Digital transformation involves the adoption and application of technology within manufacturing enterprises. The “Technology-Organization-Environment” (TOE) theoretical model serves as a comprehensive analytical framework based on technological application scenarios [11]. Therefore, grounded in the TOE theoretical model, this paper innovatively integrates Fuzzy-Set Qualitative Comparative Analysis (fsQCA) with Propensity Score Matching (PSM), utilizing samples from Chinese pharmaceutical manufacturing enterprises to refine the research into two progressively interrelated questions concerning transformation drivers and implementation effects. Firstly, the pathway question: Can various pathways, shaped by multiple influencing factors, all lead to successful digital transformation in pharmaceutical manufacturing enterprises? In other words, do “different paths” lead to “the same destination”? Secondly, the effectiveness question: Does digital transformation achieved through different pathways uniformly enhance firm performance? In essence, do “different paths” yield “the same outcomes”?

The marginal contributions of this paper are primarily evident in the following aspects: (1) It analyzes the intricate interplay among multiple factors influencing the digital transformation of pharmaceutical manufacturing enterprises and uncovers the diverse and multifaceted pathways that enable these enterprises to achieve high-level digital transformation. (2) This study assesses whether there are differences in performance enhancement across various driving pathways. It offers pragmatic guidance for pharmaceutical manufacturing enterprises without sufficient digital technology innovation capabilities to select an appropriate digital transformation strategy. (3) The integrated adoption of Fuzzy-Set Qualitative Comparative Analysis (fsQCA) and Propensity Score Matching (PSM) methodologies offers an exploratory approach that combines qualitative and quantitative methods, enhancing the depth and breadth of the research questions addressed, it is able to provide more comprehensive and scientifically sound recommendations and support for policy formulation and corporate management.

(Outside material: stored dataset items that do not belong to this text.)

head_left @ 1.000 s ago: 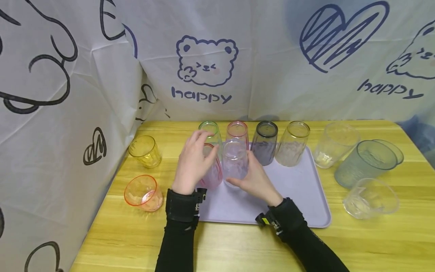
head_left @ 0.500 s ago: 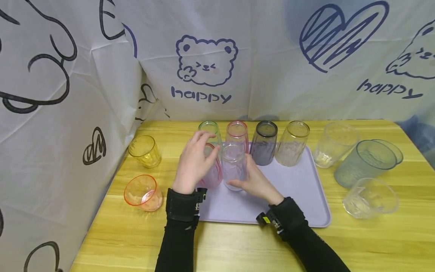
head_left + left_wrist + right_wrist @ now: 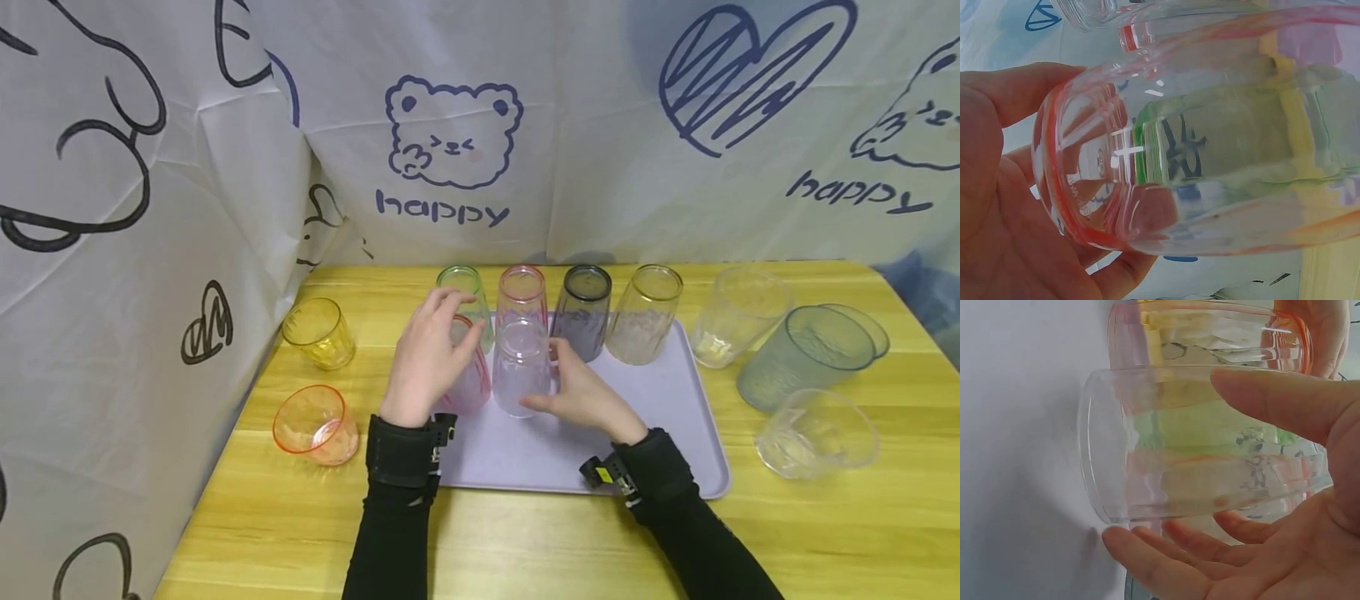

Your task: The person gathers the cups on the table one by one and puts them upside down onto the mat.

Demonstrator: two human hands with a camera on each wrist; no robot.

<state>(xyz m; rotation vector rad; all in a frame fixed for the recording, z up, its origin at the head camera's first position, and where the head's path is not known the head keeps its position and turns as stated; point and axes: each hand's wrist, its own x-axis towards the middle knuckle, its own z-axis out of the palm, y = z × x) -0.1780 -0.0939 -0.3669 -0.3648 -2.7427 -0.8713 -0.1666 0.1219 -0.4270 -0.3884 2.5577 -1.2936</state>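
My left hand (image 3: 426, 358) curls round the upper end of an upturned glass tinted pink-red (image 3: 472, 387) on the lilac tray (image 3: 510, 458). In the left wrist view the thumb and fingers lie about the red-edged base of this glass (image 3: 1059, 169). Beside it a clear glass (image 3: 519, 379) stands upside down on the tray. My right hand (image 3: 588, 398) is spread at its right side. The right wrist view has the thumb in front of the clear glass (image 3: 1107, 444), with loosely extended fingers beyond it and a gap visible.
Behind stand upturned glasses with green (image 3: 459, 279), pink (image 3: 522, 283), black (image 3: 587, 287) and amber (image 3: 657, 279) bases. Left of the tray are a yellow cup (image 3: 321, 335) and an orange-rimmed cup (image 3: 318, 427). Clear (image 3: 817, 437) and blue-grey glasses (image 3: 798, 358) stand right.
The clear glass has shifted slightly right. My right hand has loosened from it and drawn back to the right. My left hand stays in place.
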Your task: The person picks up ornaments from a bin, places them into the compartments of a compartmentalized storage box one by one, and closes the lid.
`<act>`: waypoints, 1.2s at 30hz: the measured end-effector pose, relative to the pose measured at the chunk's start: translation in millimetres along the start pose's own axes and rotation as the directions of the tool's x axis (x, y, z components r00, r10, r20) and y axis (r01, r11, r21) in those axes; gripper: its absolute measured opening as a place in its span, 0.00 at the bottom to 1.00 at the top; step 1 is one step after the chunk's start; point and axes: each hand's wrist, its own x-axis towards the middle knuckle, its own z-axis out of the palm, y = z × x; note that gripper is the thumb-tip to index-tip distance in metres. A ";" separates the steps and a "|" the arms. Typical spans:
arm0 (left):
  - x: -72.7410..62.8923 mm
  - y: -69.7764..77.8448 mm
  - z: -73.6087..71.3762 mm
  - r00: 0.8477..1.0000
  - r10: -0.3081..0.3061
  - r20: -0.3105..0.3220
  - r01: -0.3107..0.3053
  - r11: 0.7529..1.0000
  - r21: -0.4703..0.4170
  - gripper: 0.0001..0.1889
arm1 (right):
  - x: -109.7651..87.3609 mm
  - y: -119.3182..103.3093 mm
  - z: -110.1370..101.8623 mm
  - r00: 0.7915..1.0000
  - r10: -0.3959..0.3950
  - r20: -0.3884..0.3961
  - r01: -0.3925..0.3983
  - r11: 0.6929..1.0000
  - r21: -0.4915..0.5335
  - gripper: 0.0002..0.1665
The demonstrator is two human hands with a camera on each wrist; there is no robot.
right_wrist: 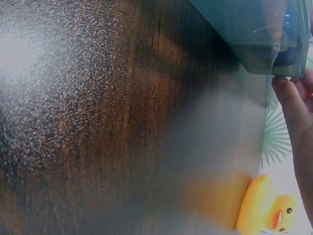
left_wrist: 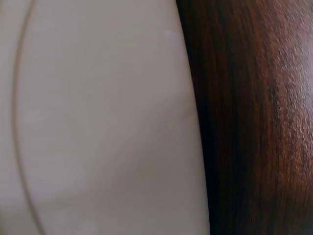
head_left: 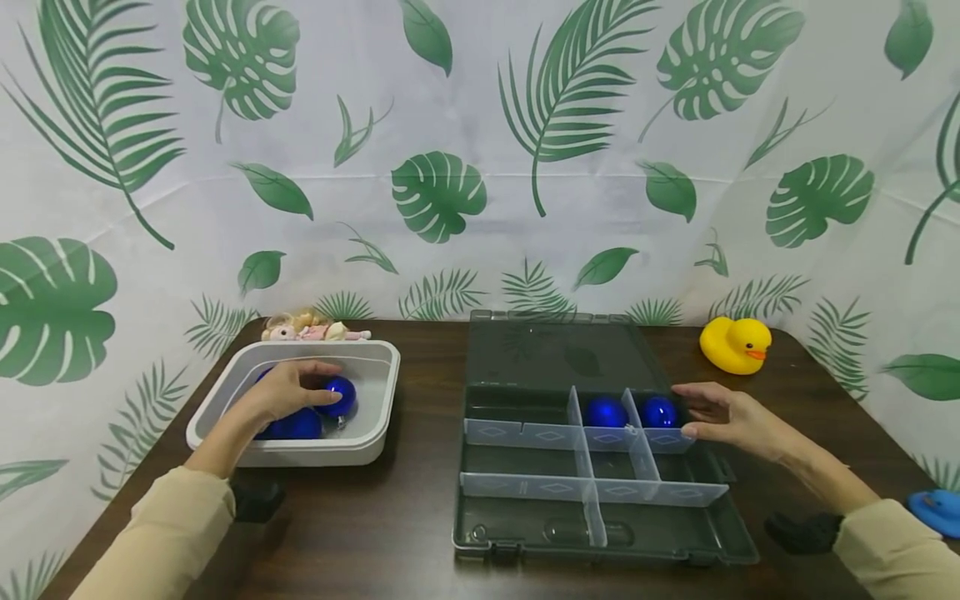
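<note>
In the head view my left hand (head_left: pixel 288 390) reaches into a white basin (head_left: pixel 315 454) and grips a shiny blue ball ornament (head_left: pixel 342 398) between thumb and fingers. More blue balls (head_left: pixel 297 424) lie under that hand, partly hidden. My right hand (head_left: pixel 738 421), thumb and fingers apart, is at the right wall of a grey see-through divided box (head_left: pixel 525 529). Its thumb touches the box edge in the right wrist view. Two blue balls, a left one (head_left: pixel 606 412) and a right one (head_left: pixel 659 412), sit in separate back compartments. The left wrist view shows only basin wall (left_wrist: pixel 107 117) and table.
A yellow rubber duck (head_left: pixel 735 345) stands at the back right, and a blue duck (head_left: pixel 937 510) at the right edge. Behind the basin lies a small doll (head_left: pixel 315 327). The box's lid (head_left: pixel 558 358) lies folded back on the brown table (head_left: pixel 360 533). A leaf-print cloth hangs behind.
</note>
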 end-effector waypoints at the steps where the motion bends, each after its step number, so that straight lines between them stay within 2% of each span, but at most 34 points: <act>1: 0.3 -0.6 0.2 1.000 0.003 -0.003 -0.003 1.000 0.014 0.29 | -0.1 -0.2 0.0 1.000 0.001 0.001 -0.001 1.000 -0.001 0.32; 5: 1.0 -2.4 0.8 1.000 0.020 -0.021 -0.018 0.998 0.067 0.29 | -1.0 -0.5 -0.4 1.000 0.014 0.000 -0.014 1.000 -0.004 0.32; 10: -5.2 4.6 -3.2 0.998 -0.011 -0.056 0.018 0.992 0.121 0.33 | 0.5 -1.9 -1.5 1.000 0.025 0.006 -0.025 1.000 -0.002 0.32; 12: -9.0 13.0 -6.9 0.997 -0.009 -0.080 0.018 0.994 0.109 0.34 | 1.8 -3.3 -2.5 1.000 0.024 0.005 -0.024 1.000 -0.004 0.32; 14: -11.8 24.7 -9.6 0.993 0.023 -0.118 -0.012 0.996 0.088 0.35 | 2.8 -4.7 -4.0 1.000 0.024 0.003 -0.024 1.000 -0.011 0.32; 18: -14.5 55.7 -3.2 0.977 0.108 -0.184 -0.106 0.994 0.021 0.33 | 3.1 -6.1 -6.1 0.999 0.034 -0.006 -0.034 0.999 -0.022 0.32; 20: -14.2 72.3 8.8 0.973 0.133 -0.189 -0.142 0.989 -0.033 0.33 | 2.2 -5.8 -6.2 0.999 0.037 -0.006 -0.037 0.999 -0.019 0.32; 22: -11.1 88.2 26.7 0.970 0.156 -0.187 -0.179 0.978 -0.109 0.31 | 1.1 -4.6 -5.9 0.999 0.039 -0.004 -0.039 0.999 -0.013 0.32; 25: -2.8 107.8 60.9 0.962 0.194 -0.192 -0.236 0.944 -0.230 0.28 | -0.5 -2.6 -4.7 0.999 0.042 -0.001 -0.042 0.999 -0.007 0.32; 27: 5.0 116.1 84.4 0.950 0.229 -0.212 -0.283 0.917 -0.280 0.27 | -0.8 -1.2 -3.6 0.999 0.041 -0.001 -0.041 0.999 -0.004 0.31; 30: 15.0 122.0 113.1 0.928 0.265 -0.260 -0.336 0.900 -0.279 0.25 | -0.6 -0.6 -1.8 0.999 0.054 0.003 -0.054 0.998 -0.014 0.32; 32: 20.1 122.9 126.8 0.917 0.275 -0.288 -0.349 0.902 -0.252 0.25 | -0.6 -0.2 -1.1 0.997 0.071 0.004 -0.071 0.997 -0.020 0.32; 34: 23.0 122.8 136.6 0.913 0.273 -0.301 -0.349 0.907 -0.237 0.24 | -0.9 0.0 -0.8 0.996 0.084 0.003 -0.084 0.996 -0.027 0.33; 36: 25.1 121.5 143.9 0.919 0.270 -0.288 -0.343 0.907 -0.244 0.24 | -1.8 0.9 -1.1 0.996 0.088 -0.004 -0.088 0.996 -0.023 0.33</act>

Literature review and model construction

Factors influencing digital transformation

The factors influencing the digital transformation of enterprises primarily involve organizational capabilities, top management, policy systems, industries, and regions. At the organizational level, dynamic capabilities facilitate the reintegration and reconfiguration of an enterprise’s innovation capabilities and resources, serving as an effective safeguard for enterprises to swiftly adapt to external environments and successfully implement transformation strategies [12]. Vial contends that organizational inertia can lead to path dependency, thereby hindering the digital transformation of enterprises [13]. Top management teams (TMTs) hold diverse perspectives on strategic planning and organizational structures [14]. During decision-making, the innovative service functions of TMTs significantly influence the execution of digital transformation initiatives within the organization [15]. Furthermore, leaders’ perceptual abilities and preferences for strategic goals also impact the digital transformation process [16]. Wu et al. argue that digital economy policies affect the technological innovation activities of microeconomic agents, with government fiscal expenditure on science and technology serving as a pivotal policy instrument that alleviates financial constraints and incentivizes enterprises’ digital transformation [17]. At the industry and regional levels, changes in market dynamics and competitive environments are primary drivers influencing enterprises’ propensity to adopt digital technologies. Advancements in industry technology and the evolution of consumer demands often motivate enterprises to harness digital technologies in pursuit of innovative and efficient solutions [18]. These multifaceted research findings provide theoretical support for the digital transformation of manufacturing enterprises. However, they lack specificity concerning pharmaceutical enterprises and seldom explore the synergistic effects of multiple factors driving the digital transformation of pharmaceutical manufacturing firms.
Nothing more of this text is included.